* **EXERCISE AIM**
Nothing outside the stretch is wanted. Repeat exactly the lines of the listing below from the one that contains "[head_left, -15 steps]" through the one that contains "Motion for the", both ends included.

* **DATA SHOWN**
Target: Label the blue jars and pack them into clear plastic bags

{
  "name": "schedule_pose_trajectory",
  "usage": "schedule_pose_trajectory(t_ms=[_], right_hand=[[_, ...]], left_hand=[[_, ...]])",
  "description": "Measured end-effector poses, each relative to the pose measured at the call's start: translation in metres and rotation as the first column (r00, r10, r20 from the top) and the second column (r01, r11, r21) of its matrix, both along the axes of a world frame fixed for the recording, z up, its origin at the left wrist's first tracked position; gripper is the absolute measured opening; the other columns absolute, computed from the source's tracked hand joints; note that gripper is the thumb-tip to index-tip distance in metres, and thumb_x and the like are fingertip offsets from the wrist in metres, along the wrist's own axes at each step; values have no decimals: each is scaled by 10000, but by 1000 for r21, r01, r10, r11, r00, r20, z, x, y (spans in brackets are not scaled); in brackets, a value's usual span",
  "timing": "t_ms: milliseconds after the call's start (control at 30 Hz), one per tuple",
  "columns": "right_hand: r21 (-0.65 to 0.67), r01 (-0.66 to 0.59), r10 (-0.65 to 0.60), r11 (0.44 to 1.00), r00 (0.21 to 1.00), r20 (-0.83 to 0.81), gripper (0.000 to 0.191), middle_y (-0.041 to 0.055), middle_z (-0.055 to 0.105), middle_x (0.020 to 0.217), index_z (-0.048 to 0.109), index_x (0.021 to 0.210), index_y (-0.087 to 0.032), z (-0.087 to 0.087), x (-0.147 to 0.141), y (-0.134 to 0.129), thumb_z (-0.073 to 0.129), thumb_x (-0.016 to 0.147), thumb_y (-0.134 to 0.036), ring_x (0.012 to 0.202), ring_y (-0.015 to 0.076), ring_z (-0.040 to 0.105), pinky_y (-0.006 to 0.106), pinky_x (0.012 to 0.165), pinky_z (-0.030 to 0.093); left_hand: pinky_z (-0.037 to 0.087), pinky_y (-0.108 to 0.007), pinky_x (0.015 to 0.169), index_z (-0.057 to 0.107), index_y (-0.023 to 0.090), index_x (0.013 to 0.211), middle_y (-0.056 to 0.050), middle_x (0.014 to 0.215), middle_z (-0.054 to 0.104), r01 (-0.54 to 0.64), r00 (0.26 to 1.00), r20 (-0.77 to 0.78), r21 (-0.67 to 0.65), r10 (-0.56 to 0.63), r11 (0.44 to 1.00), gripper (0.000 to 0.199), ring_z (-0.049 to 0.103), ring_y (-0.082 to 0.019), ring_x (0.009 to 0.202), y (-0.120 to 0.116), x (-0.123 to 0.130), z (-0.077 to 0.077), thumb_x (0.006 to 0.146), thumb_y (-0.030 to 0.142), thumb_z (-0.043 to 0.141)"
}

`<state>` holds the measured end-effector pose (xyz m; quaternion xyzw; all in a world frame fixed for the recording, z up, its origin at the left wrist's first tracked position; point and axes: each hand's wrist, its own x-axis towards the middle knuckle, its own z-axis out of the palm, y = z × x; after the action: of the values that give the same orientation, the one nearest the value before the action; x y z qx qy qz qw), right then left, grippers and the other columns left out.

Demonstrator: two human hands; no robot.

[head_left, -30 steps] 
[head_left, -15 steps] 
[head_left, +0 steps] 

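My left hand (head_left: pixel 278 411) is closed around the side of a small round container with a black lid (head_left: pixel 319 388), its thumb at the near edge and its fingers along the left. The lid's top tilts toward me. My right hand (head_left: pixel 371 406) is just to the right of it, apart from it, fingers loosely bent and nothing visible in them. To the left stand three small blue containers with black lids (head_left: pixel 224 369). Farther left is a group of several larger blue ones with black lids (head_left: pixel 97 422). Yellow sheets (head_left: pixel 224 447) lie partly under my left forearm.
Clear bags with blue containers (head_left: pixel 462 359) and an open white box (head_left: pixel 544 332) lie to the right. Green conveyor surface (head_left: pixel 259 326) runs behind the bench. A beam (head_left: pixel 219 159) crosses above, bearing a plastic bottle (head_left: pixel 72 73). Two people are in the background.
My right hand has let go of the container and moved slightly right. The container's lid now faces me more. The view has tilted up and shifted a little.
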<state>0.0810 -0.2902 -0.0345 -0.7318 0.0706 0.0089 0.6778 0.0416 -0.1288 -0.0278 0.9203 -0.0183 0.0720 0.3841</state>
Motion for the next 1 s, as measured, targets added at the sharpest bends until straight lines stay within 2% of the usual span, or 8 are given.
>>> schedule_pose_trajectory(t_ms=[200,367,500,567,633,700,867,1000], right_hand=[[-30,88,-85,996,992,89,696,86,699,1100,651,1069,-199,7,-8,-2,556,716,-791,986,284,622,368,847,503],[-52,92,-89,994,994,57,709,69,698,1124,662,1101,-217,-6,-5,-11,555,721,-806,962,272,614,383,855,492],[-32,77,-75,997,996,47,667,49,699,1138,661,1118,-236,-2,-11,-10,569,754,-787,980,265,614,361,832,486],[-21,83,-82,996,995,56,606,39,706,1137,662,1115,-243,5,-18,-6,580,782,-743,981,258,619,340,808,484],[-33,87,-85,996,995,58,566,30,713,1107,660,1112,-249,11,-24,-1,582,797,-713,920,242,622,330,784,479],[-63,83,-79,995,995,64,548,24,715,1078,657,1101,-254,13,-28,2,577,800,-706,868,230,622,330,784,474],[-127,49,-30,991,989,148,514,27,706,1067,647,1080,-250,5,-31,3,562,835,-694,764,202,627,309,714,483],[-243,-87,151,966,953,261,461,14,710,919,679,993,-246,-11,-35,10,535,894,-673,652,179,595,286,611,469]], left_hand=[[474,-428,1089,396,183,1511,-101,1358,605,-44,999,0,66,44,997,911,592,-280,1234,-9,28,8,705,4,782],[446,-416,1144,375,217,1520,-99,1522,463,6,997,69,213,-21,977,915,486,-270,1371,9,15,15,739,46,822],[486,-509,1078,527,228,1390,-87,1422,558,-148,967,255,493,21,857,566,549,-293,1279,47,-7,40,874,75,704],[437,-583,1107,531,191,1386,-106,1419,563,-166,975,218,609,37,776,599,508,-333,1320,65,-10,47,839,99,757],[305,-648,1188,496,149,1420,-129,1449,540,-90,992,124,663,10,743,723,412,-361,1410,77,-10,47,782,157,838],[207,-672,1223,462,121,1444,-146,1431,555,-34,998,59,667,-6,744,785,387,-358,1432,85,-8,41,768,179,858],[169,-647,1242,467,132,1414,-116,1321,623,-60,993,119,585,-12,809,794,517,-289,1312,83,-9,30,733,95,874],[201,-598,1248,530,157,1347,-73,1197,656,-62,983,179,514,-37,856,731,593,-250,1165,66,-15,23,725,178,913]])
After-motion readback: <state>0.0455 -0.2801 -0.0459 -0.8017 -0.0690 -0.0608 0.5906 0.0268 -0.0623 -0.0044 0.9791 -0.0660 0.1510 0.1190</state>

* **ANSWER BOX**
[head_left, -15 steps] 
[head_left, +0 steps] 

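My left hand (head_left: pixel 278 411) is closed around the side of a small round container with a black lid (head_left: pixel 319 388), its thumb at the near edge and its fingers along the left. The lid's top tilts toward me. My right hand (head_left: pixel 371 406) is just to the right of it, apart from it, fingers loosely bent and nothing visible in them. To the left stand three small blue containers with black lids (head_left: pixel 224 369). Farther left is a group of several larger blue ones with black lids (head_left: pixel 97 422). Yellow sheets (head_left: pixel 224 447) lie partly under my left forearm.
Clear bags with blue containers (head_left: pixel 462 359) and an open white box (head_left: pixel 544 332) lie to the right. Green conveyor surface (head_left: pixel 259 326) runs behind the bench. A beam (head_left: pixel 219 159) crosses above, bearing a plastic bottle (head_left: pixel 72 73). Two people are in the background.
My right hand has let go of the container and moved slightly right. The container's lid now faces me more. The view has tilted up and shifted a little.
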<state>0.0810 -0.2902 -0.0345 -0.7318 0.0706 0.0089 0.6778 0.0416 -0.1288 -0.0278 0.9203 -0.0183 0.0720 0.3841</state>
Motion for the next 1 s, as measured, targets added at the sharpest bends until straight lines stay within 2% of the usual span, or 8 are given.

This answer requires nothing else.